The Food and Drug Administration has made strides in preventing new drug shortages but the agency is still struggling to address the glut of ongoing deficits.
The U.S. Government Accountability Office found that while new shortages have generally decreased since 2011, the number of ongoing shortages has remained high. In 2015, 291 ongoing shortages were reported. That's a 5% increase from 2014 and more than double from 2010. Providers and public health officials alike worry that persistent drug shortages can delay patient care or leave patients with less-effective alternatives.

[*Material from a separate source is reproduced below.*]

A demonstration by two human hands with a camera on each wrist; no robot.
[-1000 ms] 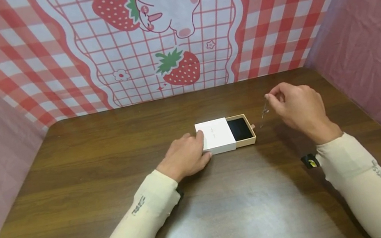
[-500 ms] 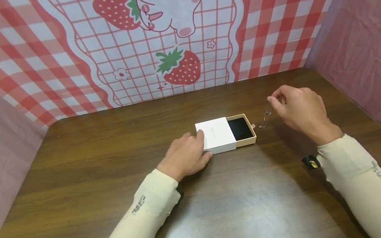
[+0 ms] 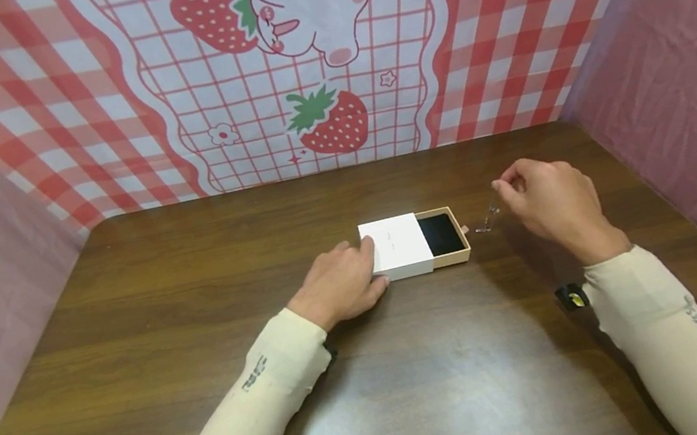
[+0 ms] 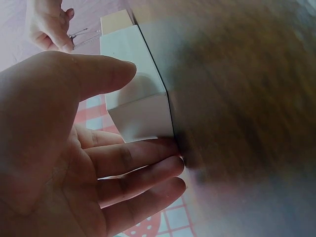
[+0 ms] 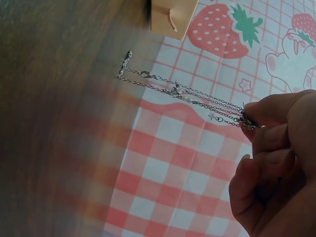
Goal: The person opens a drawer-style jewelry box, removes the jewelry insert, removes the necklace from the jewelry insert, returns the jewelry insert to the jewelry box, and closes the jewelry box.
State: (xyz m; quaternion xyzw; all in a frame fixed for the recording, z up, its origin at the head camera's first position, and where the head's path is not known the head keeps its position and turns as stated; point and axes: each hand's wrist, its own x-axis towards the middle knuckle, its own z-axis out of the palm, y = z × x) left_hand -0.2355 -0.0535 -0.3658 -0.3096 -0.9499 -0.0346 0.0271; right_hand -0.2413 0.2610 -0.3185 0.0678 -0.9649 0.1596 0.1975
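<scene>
At the middle of the table a small white box sleeve (image 3: 396, 240) lies flat, faint lettering on its top. Its tan drawer (image 3: 452, 259) is slid partly out to the right, showing a black lining pad (image 3: 440, 235) and a small pull tab (image 3: 464, 229). My left hand (image 3: 340, 283) grips the sleeve's left end, thumb along the near side. Right of the drawer, my right hand (image 3: 552, 204) pinches a thin silver chain (image 5: 192, 101) between thumb and finger. Several strands hang from the pinch, with a small star charm (image 5: 212, 117); the lower end lies bunched on the table.
The brown wooden table (image 3: 195, 287) is backed by a red-and-white checked cloth (image 3: 497, 34) with strawberries and a white cartoon animal. Pink cloth (image 3: 676, 82) hangs at both sides. Dark wrist cameras (image 3: 571, 296) sit below the sleeves.
My right hand has come down slightly, and the chain's lower end, which hung freely, now folds onto the table beside the drawer tab. My left hand and the box stay put.
</scene>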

Directed by Congress to study drug shortages, the auditing agency found that the FDA issued an increasing number of warning letters to the makers of sterile injectible drugs, like antibiotics, cancer medications and anesthetics. Sterile injectables represent some of the most persistent shortages. They are difficult to produce safely because of issues with sterility, bacterial or fungal contamination, visible particulates in the medication, or crystallization, among other reasons.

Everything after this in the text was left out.